_INSTRUCTIONS TO FOLLOW_. When you return the entries, keep every word and mark exactly as it is.

_SUPPLIED INFORMATION_.
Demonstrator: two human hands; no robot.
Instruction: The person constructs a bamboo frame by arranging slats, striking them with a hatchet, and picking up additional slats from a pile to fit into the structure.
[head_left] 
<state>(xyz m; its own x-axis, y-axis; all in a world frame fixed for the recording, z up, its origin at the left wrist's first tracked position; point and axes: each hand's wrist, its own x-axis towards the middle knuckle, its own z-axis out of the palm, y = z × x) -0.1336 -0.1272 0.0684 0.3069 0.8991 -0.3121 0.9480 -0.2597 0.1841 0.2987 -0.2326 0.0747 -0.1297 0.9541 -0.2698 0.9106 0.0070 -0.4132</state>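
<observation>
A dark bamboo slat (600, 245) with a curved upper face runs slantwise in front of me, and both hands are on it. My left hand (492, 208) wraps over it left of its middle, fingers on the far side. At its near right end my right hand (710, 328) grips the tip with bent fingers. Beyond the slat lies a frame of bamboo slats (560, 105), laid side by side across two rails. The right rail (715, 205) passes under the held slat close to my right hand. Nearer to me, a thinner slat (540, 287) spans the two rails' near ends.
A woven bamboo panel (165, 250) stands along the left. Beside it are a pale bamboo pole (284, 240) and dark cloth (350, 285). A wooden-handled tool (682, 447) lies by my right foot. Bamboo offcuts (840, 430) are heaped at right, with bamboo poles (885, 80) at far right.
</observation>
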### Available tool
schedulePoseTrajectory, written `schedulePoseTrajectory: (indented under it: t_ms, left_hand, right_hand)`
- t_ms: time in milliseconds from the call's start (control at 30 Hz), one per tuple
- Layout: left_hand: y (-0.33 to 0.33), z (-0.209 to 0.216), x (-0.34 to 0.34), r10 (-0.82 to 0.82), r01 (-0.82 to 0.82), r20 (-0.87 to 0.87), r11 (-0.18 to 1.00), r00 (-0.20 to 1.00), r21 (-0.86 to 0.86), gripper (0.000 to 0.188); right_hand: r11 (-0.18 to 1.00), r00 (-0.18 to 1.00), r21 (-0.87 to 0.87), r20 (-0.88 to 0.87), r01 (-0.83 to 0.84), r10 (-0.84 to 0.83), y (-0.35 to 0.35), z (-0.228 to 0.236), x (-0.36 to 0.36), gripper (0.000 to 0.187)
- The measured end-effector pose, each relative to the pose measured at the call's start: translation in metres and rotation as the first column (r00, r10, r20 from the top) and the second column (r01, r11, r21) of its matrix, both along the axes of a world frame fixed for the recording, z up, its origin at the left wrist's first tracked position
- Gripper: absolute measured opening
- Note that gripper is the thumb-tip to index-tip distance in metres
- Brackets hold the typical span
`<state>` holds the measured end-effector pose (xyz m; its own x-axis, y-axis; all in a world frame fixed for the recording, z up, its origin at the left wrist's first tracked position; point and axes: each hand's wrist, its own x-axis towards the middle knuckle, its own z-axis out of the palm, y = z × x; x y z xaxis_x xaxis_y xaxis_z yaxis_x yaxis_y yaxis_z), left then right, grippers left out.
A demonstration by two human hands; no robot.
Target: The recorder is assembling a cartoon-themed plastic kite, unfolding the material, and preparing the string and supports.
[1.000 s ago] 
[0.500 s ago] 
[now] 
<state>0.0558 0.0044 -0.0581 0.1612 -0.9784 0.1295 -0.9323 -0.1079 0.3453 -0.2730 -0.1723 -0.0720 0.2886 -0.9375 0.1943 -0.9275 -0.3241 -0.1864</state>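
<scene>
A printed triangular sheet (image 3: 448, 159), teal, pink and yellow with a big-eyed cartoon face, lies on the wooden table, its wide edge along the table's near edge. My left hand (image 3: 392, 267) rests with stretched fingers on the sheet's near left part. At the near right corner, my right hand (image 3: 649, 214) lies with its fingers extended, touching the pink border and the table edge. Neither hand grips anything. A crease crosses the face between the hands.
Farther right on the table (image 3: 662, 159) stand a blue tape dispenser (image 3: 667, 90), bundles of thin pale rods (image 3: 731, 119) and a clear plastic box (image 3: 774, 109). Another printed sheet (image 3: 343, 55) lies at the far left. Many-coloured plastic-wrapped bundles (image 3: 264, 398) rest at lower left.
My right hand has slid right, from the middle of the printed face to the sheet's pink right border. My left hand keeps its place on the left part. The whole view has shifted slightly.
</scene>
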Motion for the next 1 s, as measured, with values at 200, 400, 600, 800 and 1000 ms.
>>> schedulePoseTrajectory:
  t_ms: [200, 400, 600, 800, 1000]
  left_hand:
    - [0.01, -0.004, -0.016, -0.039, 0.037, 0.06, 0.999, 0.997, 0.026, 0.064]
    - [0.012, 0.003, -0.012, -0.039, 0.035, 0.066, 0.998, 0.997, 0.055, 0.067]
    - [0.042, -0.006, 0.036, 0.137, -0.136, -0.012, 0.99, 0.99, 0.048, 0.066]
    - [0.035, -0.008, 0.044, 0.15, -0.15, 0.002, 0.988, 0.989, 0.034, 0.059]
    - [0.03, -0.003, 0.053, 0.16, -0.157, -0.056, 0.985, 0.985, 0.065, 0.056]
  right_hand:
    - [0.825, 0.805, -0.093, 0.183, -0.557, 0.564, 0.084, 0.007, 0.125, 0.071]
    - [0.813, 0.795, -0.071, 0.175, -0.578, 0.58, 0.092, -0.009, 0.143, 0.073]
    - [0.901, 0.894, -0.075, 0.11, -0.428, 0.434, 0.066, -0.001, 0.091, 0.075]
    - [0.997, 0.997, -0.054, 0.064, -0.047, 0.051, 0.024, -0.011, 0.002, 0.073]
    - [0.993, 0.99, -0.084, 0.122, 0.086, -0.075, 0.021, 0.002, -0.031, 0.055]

_SOLUTION TO THE EXERCISE_.
Demonstrator: two human hands; no robot.
Instruction: The person constructs a bamboo frame by arranging slats, striking them with a hatchet, and picking up additional slats from a pile to fit into the structure.
[head_left] 
<state>(xyz m; its own x-axis, y-axis; all in a world frame fixed for the recording, z up, its origin at the left wrist's first tracked position; point and axes: each hand's wrist, its own x-axis towards the middle knuckle, its own z-axis out of the palm, y = z × x) -0.1336 -0.1272 0.0684 0.3069 0.8991 -0.3121 0.9480 -0.2597 0.1841 0.2987 -0.2326 0.0747 -0.1297 0.9541 -0.2698 0.9106 0.0070 -0.4132</state>
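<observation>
A dark bamboo slat (600, 245) with a curved upper face runs slantwise in front of me, and both hands are on it. My left hand (492, 208) wraps over it left of its middle, fingers on the far side. At its near right end my right hand (710, 328) grips the tip with bent fingers. Beyond the slat lies a frame of bamboo slats (560, 105), laid side by side across two rails. The right rail (715, 205) passes under the held slat close to my right hand. Nearer to me, a thinner slat (540, 287) spans the two rails' near ends.
A woven bamboo panel (165, 250) stands along the left. Beside it are a pale bamboo pole (284, 240) and dark cloth (350, 285). A wooden-handled tool (682, 447) lies by my right foot. Bamboo offcuts (840, 430) are heaped at right, with bamboo poles (885, 80) at far right.
</observation>
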### Available tool
schedulePoseTrajectory, written `schedulePoseTrajectory: (indented under it: t_ms, left_hand, right_hand)`
- t_ms: time in milliseconds from the call's start (control at 30 Hz), one per tuple
- Layout: left_hand: y (-0.33 to 0.33), z (-0.209 to 0.216), x (-0.34 to 0.34), r10 (-0.82 to 0.82), r01 (-0.82 to 0.82), r20 (-0.87 to 0.87), r11 (-0.18 to 1.00), r00 (-0.20 to 1.00), r21 (-0.86 to 0.86), gripper (0.000 to 0.188); right_hand: r11 (-0.18 to 1.00), r00 (-0.18 to 1.00), r21 (-0.87 to 0.87), r20 (-0.88 to 0.87), r01 (-0.83 to 0.84), r10 (-0.84 to 0.83), y (-0.35 to 0.35), z (-0.228 to 0.236), x (-0.36 to 0.36), gripper (0.000 to 0.187)
- The measured end-effector pose, each relative to the pose measured at the call's start: translation in metres and rotation as the first column (r00, r10, r20 from the top) and the second column (r01, r11, r21) of its matrix, both along the axes of a world frame fixed for the recording, z up, its origin at the left wrist's first tracked position
- Gripper: absolute measured opening
- Note that gripper is the thumb-tip to index-tip distance in metres
- Brackets hold the typical span
`<state>` holds the measured end-effector pose (xyz m; its own x-axis, y-axis; all in a world frame fixed for the recording, z up, its origin at the left wrist's first tracked position; point and axes: each hand's wrist, its own x-axis towards the middle knuckle, its own z-axis out of the palm, y = z × x; x y z xaxis_x xaxis_y xaxis_z yaxis_x yaxis_y yaxis_z), left then right, grippers left out.
A demonstration by two human hands; no robot.
Target: The recorder is assembling a cartoon-themed plastic kite, unfolding the material, and preparing the string and supports.
[1.000 s ago] 
[0.500 s ago] 
[now] 
<state>0.0558 0.0044 -0.0581 0.1612 -0.9784 0.1295 -0.9323 -0.1079 0.3453 -0.2730 -0.1723 -0.0720 0.2886 -0.9375 0.1943 -0.9275 -0.3241 -0.1864</state>
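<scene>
A printed triangular sheet (image 3: 448, 159), teal, pink and yellow with a big-eyed cartoon face, lies on the wooden table, its wide edge along the table's near edge. My left hand (image 3: 392, 267) rests with stretched fingers on the sheet's near left part. At the near right corner, my right hand (image 3: 649, 214) lies with its fingers extended, touching the pink border and the table edge. Neither hand grips anything. A crease crosses the face between the hands.
Farther right on the table (image 3: 662, 159) stand a blue tape dispenser (image 3: 667, 90), bundles of thin pale rods (image 3: 731, 119) and a clear plastic box (image 3: 774, 109). Another printed sheet (image 3: 343, 55) lies at the far left. Many-coloured plastic-wrapped bundles (image 3: 264, 398) rest at lower left.
My right hand has slid right, from the middle of the printed face to the sheet's pink right border. My left hand keeps its place on the left part. The whole view has shifted slightly.
</scene>
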Motion for the next 1 s, as measured, with values at 200, 400, 600, 800 and 1000 ms.
>>> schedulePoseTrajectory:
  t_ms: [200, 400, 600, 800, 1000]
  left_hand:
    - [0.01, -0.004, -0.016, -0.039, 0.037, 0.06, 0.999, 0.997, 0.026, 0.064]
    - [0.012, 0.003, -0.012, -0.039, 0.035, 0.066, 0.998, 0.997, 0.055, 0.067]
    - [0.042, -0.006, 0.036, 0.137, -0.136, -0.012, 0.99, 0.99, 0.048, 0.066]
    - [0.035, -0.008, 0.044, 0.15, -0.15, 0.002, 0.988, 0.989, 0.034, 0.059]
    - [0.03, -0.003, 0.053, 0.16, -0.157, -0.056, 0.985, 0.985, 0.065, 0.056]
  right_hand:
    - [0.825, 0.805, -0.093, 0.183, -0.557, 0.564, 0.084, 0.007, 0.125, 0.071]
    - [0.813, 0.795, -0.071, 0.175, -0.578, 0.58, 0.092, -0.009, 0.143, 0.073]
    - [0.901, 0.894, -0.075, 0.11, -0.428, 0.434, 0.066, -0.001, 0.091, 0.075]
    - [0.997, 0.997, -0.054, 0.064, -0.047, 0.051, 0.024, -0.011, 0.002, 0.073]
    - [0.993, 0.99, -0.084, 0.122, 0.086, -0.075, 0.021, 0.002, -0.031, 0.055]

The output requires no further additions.